In recent decades there has been a major growth in the application of fundamental particle fracture data to modeling and simulation of industrial comminution processes. Among the devices used in assessing the mechanical response of particles is the impact load cell. It is a hybrid between the drop weight apparatus and the split Hopkinson pressure bar, which allows measurement of the force-deformation response from the impact of single particles and particle beds. Impact load cells with different diameters have been designed and installed at COPPE/UFRJ, so that it is now possible to measure fracture characteristics of particles within a wide range of sizes and input energies. This first part of the paper describes the operation and calibration of the device, carried out from principles of the longitudinal wave propagation theory and the Hertz theory of contacts.

impact; particle fracture; comminution


MINERAÇÃO

Célula de carga de impacto na caracterização de materiais para a cominuição. Parte 1: calibração

Luís Marcelo M. Tavares; Alfredo da Silva Lima

Laboratório de Tecnologia Mineral, Programa de Engenharia Metalúrgica e de Materiais, COPPE/UFRJ. E-mail: tavares@ufrj.br, lima@metalmat.ufrj.br

RESUMO

Nas últimas décadas, tem crescido, de forma significativa, a utilização de informações fundamentais de fratura de partículas, na modelagem e simulação de processos de cominuição, na indústria. Entre os equipamentos utilizados, na avaliação do comportamento mecânico de partículas, se destaca a célula de carga de impacto. Ela é um híbrido entre o aparelho de queda de peso e a barra dividida de Hopkinson e permite a medida da curva força-deformação resultante do impacto de partículas individuais ou de leitos de partículas sob condições de carregamento rápido. Células de carga de impacto com diferentes diâmetros foram projetadas e construídas na COPPE/UFRJ, permitindo a caracterização da fratura de partículas dentro de um intervalo amplo de tamanhos e energias aplicadas. Essa primeira parte do artigo descreve o funcionamento do aparelho e a sua calibração, realizada a partir de princípios da propagação de ondas longitudinais em barras e da teoria de contatos de Hertz.

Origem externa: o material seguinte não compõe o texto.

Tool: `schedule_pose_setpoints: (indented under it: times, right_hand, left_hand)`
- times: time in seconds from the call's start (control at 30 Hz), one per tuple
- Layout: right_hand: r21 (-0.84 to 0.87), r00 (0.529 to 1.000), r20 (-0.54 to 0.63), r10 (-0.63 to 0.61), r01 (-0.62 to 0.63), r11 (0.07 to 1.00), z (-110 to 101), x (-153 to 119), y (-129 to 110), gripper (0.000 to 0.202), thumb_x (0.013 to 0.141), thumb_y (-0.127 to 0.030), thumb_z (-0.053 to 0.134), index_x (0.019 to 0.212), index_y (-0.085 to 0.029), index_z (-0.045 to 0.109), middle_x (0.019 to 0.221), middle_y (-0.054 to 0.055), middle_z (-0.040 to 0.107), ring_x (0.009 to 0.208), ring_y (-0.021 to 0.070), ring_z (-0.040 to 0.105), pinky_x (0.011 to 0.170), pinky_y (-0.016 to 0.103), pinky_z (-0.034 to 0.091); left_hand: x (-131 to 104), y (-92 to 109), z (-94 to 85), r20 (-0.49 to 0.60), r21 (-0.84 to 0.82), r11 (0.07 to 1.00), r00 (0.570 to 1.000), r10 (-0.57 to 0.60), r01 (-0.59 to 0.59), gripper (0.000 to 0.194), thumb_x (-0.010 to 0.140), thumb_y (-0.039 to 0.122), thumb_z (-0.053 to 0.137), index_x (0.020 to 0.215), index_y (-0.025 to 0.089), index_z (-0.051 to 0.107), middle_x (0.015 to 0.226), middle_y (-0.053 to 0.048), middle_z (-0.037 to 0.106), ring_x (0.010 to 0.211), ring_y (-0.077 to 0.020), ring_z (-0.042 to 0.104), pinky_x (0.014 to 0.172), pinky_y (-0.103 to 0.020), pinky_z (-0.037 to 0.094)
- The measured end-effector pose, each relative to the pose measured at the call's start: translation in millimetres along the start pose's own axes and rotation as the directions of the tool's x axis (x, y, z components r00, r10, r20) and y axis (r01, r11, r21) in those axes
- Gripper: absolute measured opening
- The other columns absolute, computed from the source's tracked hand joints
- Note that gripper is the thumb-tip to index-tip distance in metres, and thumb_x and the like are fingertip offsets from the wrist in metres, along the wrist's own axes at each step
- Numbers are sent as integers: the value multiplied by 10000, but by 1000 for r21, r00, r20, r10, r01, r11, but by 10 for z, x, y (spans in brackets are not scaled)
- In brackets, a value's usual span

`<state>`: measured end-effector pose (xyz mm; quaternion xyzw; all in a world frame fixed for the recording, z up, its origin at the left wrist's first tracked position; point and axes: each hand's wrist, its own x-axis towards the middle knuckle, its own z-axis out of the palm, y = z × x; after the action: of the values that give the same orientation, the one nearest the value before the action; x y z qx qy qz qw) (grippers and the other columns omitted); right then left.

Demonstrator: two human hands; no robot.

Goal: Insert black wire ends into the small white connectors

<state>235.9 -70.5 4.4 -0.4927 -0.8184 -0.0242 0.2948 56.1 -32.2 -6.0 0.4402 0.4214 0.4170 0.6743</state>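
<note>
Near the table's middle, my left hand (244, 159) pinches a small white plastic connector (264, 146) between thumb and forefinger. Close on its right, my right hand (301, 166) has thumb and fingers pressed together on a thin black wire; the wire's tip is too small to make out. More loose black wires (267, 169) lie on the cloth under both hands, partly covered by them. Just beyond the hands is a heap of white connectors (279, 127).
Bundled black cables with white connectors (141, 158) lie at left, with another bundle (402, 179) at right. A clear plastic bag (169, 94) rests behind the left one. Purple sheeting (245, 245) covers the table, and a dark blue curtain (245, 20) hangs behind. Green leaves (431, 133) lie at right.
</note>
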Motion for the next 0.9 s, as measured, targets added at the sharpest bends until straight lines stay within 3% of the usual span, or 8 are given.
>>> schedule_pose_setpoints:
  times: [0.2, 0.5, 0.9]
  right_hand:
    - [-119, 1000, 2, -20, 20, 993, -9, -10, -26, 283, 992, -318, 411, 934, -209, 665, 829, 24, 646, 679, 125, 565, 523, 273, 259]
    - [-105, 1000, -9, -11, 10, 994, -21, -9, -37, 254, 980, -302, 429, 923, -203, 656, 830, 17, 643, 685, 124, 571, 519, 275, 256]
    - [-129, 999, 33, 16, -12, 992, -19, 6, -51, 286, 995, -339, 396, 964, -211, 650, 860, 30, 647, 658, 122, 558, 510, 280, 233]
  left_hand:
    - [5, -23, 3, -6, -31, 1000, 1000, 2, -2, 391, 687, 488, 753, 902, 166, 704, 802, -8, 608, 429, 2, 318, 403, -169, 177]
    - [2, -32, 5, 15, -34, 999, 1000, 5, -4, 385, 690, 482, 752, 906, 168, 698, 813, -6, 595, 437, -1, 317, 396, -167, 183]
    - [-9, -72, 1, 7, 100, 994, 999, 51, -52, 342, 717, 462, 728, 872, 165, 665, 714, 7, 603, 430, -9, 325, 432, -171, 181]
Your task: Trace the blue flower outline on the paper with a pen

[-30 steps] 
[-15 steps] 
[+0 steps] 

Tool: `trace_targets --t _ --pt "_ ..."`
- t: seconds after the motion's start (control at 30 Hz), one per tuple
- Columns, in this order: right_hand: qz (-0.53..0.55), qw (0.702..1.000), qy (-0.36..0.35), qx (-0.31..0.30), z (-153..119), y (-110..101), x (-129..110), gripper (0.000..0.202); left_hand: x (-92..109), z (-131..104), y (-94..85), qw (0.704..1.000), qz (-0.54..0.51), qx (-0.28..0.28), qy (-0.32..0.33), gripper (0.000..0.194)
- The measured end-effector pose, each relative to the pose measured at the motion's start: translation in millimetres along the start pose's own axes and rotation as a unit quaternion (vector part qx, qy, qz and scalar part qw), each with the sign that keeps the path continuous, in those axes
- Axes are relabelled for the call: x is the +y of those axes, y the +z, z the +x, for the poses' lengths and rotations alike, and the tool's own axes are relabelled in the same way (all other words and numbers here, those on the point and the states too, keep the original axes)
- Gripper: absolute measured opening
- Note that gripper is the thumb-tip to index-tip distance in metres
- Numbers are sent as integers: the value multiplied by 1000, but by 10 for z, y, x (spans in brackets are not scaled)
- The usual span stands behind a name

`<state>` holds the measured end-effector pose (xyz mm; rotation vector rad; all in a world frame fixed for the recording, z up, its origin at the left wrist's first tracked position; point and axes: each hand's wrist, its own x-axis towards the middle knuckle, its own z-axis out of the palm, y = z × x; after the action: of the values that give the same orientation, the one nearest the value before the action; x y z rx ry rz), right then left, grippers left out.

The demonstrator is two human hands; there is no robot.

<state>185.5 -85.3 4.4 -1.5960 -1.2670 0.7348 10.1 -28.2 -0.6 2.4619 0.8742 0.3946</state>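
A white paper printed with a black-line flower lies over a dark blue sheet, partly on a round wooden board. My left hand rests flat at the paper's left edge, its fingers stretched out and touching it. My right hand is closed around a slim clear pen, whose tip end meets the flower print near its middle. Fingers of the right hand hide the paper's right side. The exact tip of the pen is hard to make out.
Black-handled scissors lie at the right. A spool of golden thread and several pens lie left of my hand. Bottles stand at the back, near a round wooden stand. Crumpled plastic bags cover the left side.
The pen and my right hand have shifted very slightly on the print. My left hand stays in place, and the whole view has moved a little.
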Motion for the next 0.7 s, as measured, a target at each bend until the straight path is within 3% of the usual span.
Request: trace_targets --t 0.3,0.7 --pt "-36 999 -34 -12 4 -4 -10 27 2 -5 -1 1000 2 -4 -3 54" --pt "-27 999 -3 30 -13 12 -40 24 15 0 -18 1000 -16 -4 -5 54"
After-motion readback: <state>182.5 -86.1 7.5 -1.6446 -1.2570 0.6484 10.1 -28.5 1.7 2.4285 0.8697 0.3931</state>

Palavras-chave: impacto, fratura de partículas, cominuição.

ABSTRACT

In recent decades there has been a major growth in the application of fundamental particle fracture data to modeling and simulation of industrial comminution processes. Among the devices used in assessing the mechanical response of particles is the impact load cell. It is a hybrid between the drop weight apparatus and the split Hopkinson pressure bar, which allows measurement of the force-deformation response from the impact of single particles and particle beds. Impact load cells with different diameters have been designed and installed at COPPE/UFRJ, so that it is now possible to measure fracture characteristics of particles within a wide range of sizes and input energies. This first part of the paper describes the operation and calibration of the device, carried out from principles of the longitudinal wave propagation theory and the Hertz theory of contacts.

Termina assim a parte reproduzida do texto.